## REQUIRED WORK
From the entries below, count the lines with "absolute". Write only the count.
[EXTRACTED INFORMATION Boundary: Start]
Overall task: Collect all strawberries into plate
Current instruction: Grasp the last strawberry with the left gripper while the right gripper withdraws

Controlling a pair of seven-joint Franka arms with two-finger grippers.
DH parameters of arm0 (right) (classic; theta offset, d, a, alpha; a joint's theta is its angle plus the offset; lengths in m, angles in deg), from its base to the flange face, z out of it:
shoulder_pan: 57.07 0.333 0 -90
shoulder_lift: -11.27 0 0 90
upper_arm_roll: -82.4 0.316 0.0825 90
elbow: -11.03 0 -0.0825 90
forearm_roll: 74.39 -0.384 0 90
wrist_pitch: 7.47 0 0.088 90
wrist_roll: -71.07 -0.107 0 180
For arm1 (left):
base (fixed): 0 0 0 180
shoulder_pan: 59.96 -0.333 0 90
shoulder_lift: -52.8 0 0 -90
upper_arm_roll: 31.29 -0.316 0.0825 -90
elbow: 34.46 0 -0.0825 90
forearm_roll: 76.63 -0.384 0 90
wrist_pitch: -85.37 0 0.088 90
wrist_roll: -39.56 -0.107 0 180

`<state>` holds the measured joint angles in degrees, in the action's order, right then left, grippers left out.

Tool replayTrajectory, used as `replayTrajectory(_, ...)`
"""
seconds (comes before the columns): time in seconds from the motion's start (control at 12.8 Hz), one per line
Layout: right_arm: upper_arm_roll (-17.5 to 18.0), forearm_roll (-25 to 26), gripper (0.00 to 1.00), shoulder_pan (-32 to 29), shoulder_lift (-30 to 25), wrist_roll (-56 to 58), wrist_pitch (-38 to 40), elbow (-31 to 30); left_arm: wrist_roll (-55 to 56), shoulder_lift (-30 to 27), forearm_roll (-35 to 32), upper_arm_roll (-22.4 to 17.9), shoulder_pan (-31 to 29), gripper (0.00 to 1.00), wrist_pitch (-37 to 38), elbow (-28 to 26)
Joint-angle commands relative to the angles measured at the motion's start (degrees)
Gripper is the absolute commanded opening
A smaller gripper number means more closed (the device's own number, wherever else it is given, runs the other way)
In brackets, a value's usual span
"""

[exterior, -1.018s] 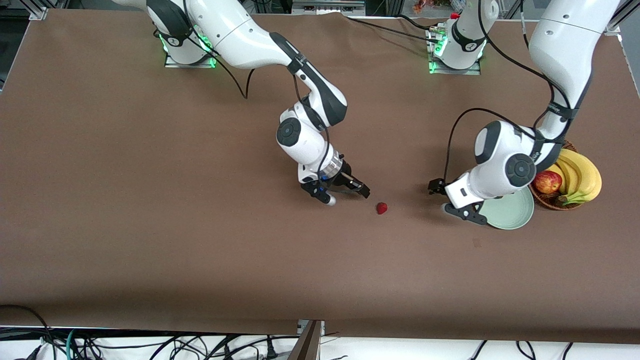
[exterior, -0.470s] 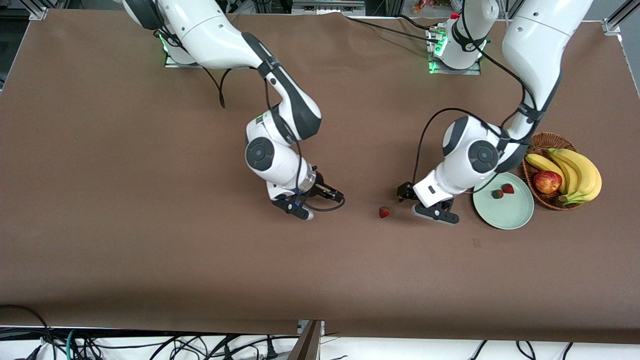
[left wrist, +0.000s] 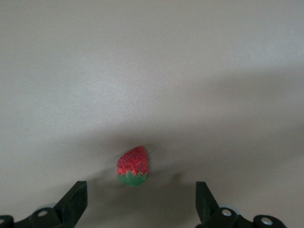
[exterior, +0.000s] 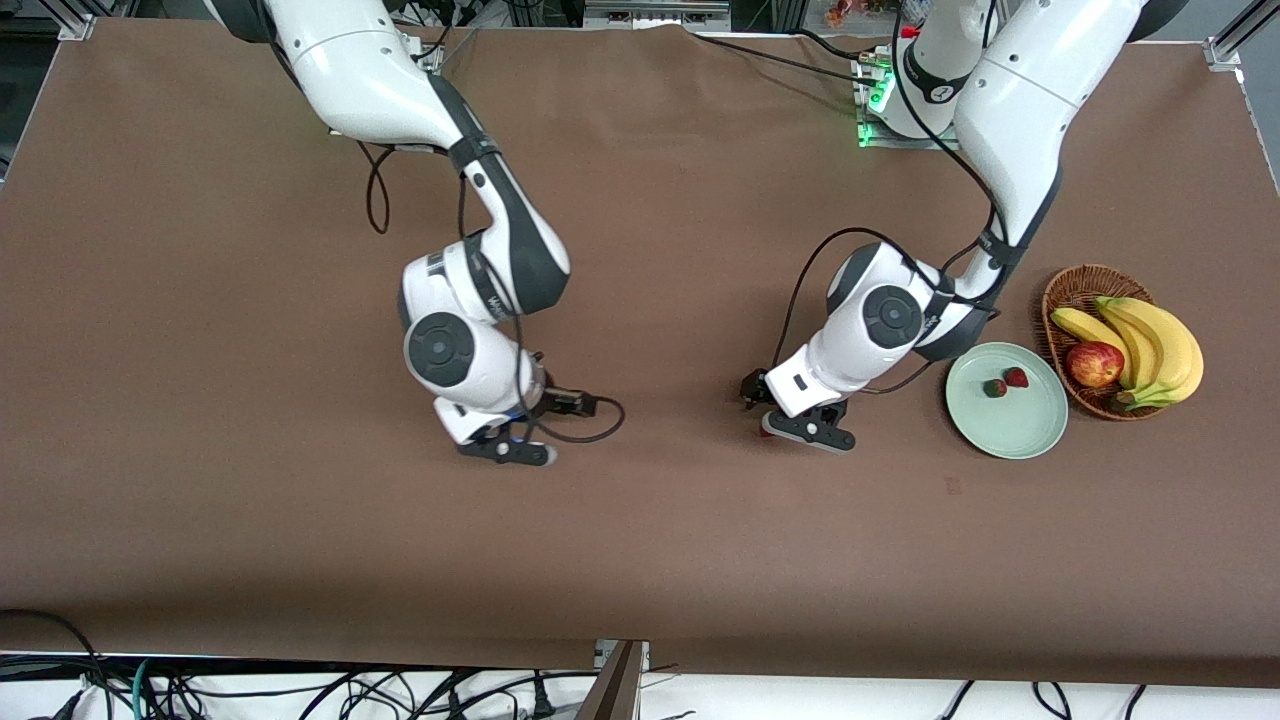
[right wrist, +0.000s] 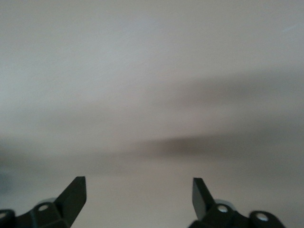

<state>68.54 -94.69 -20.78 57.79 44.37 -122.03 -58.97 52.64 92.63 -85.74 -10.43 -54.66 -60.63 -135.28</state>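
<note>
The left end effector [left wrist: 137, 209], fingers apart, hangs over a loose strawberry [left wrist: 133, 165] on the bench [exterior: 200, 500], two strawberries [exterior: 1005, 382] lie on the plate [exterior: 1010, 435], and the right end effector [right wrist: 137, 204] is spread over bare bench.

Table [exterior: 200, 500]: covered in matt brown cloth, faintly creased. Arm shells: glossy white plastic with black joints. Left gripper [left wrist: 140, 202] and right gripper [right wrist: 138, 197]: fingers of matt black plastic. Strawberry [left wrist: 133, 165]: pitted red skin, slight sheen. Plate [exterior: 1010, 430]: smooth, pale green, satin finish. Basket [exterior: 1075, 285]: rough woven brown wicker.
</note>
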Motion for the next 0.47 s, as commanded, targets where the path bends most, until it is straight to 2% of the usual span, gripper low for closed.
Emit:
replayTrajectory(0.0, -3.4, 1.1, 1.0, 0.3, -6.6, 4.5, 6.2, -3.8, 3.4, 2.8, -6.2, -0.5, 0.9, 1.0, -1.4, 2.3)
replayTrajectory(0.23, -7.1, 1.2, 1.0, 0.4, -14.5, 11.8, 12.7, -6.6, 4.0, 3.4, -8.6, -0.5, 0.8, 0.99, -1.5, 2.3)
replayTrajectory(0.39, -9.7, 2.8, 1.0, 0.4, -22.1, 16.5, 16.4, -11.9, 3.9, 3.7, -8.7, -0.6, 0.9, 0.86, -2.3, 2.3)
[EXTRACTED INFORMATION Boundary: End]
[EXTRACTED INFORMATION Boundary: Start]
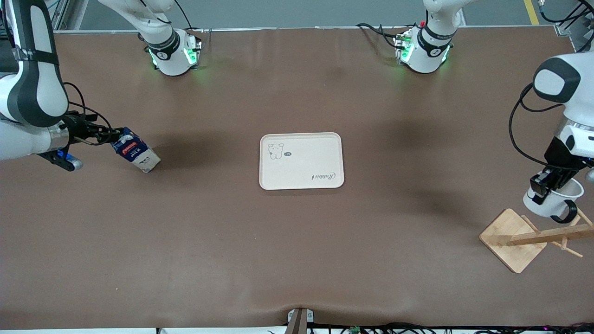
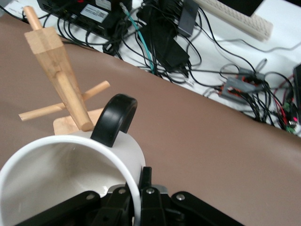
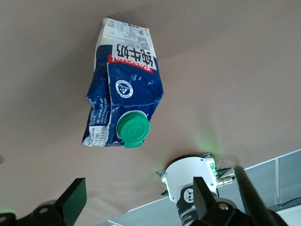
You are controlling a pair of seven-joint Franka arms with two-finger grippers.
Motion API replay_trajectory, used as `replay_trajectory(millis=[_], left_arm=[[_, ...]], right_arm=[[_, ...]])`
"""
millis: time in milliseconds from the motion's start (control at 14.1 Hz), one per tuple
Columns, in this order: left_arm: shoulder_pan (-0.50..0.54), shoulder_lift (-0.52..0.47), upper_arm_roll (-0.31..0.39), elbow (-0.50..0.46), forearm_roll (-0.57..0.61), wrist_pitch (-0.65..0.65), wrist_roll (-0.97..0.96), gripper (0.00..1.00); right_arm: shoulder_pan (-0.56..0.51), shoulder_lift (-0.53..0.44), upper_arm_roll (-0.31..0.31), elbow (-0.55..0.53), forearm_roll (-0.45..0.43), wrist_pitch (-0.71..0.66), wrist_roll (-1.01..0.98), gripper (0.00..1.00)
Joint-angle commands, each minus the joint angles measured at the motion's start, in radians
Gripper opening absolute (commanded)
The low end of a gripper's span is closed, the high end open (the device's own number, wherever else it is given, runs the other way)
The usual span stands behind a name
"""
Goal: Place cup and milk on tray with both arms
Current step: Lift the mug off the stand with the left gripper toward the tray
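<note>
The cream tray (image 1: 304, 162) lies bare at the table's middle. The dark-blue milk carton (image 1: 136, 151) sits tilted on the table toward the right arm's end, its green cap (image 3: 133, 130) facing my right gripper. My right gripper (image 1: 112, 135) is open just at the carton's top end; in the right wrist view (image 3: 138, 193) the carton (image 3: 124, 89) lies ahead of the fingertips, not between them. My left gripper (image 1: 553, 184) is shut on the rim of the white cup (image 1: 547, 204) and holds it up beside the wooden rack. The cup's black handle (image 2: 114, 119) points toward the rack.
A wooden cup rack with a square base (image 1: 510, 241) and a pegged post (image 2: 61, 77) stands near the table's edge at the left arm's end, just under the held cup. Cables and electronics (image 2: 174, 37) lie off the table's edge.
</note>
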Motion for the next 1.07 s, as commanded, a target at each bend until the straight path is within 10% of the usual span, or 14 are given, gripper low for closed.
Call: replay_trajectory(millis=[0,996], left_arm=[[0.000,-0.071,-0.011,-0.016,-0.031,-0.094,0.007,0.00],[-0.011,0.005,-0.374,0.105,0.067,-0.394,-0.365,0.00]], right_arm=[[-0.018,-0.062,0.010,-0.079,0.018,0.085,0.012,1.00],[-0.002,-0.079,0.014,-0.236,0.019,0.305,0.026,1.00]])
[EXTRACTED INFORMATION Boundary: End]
## ANSWER BOX
2